Exercise prompt
Filter the listing and keep only the lines with the word "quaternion".

Task input
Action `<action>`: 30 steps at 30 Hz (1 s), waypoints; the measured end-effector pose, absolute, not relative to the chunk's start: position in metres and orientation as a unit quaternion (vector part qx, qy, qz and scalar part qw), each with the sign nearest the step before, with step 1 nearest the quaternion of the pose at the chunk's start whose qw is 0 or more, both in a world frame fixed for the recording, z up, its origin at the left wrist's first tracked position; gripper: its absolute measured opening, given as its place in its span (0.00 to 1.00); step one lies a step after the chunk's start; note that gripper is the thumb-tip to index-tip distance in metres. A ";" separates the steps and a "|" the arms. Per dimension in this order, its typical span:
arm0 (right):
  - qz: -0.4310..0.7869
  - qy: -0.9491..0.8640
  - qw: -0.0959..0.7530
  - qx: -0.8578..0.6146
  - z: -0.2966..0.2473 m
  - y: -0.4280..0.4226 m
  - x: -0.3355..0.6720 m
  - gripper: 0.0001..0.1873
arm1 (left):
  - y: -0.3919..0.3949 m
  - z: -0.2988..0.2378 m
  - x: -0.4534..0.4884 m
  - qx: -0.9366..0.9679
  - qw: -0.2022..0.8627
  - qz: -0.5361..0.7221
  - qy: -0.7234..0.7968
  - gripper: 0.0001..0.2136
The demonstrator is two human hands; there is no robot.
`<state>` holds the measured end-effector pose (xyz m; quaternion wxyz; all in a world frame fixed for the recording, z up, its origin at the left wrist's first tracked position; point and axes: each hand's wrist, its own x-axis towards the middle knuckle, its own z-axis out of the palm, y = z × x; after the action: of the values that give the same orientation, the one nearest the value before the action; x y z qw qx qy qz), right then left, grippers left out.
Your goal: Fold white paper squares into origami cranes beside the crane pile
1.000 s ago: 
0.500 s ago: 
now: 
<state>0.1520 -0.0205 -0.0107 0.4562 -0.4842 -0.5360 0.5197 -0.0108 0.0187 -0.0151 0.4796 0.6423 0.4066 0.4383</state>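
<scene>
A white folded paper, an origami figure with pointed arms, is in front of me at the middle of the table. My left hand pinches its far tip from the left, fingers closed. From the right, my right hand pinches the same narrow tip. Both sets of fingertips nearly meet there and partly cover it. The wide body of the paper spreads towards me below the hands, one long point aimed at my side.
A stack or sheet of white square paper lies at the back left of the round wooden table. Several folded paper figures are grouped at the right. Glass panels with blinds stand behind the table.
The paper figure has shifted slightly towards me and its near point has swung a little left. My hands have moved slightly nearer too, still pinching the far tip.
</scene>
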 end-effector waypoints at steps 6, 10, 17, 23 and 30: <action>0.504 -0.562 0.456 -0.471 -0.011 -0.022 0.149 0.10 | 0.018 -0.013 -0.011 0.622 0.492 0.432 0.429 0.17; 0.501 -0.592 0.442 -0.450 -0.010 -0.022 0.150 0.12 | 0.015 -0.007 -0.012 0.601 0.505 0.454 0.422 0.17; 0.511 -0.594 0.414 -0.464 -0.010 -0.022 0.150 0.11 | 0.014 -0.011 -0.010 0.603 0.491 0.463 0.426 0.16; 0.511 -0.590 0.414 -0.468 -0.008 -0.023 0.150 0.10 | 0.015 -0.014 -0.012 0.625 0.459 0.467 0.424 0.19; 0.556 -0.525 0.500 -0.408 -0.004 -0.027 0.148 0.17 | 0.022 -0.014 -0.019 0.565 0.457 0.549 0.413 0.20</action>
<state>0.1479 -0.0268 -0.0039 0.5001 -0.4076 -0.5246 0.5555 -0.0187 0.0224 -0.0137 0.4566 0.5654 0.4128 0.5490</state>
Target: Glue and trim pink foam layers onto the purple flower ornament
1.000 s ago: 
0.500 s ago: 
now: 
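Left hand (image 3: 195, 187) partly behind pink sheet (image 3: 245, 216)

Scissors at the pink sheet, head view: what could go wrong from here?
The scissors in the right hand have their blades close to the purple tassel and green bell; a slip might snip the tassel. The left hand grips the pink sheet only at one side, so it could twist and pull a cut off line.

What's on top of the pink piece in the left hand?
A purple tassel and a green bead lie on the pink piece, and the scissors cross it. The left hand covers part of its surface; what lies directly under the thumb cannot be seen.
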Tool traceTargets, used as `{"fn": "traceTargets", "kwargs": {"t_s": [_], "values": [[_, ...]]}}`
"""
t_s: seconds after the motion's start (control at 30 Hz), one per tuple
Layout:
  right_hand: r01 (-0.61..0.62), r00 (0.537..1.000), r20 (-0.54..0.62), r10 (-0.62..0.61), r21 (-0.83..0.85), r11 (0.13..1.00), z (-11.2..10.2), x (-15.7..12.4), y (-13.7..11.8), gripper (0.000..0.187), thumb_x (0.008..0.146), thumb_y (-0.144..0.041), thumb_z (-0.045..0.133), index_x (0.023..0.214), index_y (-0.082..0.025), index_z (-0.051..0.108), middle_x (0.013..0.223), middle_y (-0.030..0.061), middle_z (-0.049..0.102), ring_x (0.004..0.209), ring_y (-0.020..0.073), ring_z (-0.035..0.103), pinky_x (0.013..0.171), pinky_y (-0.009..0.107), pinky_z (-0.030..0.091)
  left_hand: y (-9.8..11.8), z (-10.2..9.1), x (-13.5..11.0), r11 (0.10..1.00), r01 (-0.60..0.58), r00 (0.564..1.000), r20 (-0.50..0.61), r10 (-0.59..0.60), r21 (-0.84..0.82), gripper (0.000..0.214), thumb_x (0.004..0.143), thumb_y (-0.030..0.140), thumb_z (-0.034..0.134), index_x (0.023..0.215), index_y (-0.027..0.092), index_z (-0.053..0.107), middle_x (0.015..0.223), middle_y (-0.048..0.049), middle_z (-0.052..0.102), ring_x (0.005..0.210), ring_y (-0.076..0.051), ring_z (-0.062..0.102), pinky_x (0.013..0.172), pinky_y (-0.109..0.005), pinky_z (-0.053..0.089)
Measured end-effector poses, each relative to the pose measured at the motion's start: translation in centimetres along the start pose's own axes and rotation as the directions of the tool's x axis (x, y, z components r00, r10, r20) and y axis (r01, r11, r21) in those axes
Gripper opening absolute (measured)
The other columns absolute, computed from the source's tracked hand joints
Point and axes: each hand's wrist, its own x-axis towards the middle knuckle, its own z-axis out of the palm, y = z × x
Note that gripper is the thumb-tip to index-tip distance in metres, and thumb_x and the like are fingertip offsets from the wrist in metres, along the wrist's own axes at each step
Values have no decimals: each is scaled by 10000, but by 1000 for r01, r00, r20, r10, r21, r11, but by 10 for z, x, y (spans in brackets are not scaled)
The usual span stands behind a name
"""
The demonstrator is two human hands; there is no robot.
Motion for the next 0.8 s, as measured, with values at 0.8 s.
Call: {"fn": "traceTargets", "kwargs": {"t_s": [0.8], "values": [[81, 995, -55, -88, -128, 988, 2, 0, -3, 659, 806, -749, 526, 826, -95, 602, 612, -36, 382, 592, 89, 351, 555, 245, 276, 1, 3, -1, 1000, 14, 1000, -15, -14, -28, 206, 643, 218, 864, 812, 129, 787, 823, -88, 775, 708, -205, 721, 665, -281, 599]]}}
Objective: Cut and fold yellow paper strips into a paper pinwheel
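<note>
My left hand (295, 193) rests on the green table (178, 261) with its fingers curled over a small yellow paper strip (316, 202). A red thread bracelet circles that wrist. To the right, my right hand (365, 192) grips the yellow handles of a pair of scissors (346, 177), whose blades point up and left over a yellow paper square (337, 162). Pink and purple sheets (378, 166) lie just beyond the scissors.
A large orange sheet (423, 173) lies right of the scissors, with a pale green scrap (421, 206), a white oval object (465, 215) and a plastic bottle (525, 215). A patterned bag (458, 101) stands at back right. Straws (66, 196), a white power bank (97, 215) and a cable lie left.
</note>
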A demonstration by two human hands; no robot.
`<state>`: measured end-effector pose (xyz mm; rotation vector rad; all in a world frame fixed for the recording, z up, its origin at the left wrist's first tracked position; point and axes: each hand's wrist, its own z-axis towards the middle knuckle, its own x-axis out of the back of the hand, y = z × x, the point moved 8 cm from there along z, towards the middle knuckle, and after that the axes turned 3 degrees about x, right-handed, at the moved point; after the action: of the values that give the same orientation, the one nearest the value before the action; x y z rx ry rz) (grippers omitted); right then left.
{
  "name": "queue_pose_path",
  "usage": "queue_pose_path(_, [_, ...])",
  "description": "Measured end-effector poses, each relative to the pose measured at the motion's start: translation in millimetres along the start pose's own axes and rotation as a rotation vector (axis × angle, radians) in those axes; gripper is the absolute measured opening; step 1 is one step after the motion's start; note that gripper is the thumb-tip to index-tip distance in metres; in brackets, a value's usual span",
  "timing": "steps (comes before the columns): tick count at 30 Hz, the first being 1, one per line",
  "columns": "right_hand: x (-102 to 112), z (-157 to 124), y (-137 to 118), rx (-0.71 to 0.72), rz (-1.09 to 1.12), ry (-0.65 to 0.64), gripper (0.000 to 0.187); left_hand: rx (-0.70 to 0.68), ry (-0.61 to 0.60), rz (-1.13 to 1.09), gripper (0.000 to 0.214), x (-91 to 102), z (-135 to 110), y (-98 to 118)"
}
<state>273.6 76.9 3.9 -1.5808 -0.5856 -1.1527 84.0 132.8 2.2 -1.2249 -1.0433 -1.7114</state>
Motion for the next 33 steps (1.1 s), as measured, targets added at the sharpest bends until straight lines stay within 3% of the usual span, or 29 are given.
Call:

Answer
Action `<action>`: 30 steps at 30 Hz (1 s), waypoints; the measured end-effector pose, absolute, not relative to the chunk's start: position in metres and orientation as a unit quaternion (vector part qx, qy, qz and scalar part qw), each with the sign nearest the step before, with step 1 nearest the quaternion of the pose at the chunk's start whose qw is 0 or more, both in a world frame fixed for the recording, z up, its origin at the left wrist's first tracked position; gripper: its absolute measured opening, given as its place in its span (0.00 to 1.00); step one lies a step after the chunk's start; note that gripper is the thumb-tip to index-tip distance in metres. A ";" separates the steps and a "|" the arms. Per dimension in this order, its typical span:
`<state>` holds the measured end-effector pose (xyz m; quaternion wxyz; all in a world frame fixed for the recording, z up, its origin at the left wrist's first tracked position; point and axes: each hand's wrist, its own x-axis towards the middle knuckle, its own z-axis out of the palm, y = z × x; after the action: of the values that give the same orientation, the one nearest the value before the action; x y z qw qx qy qz), right then left, grippers left out.

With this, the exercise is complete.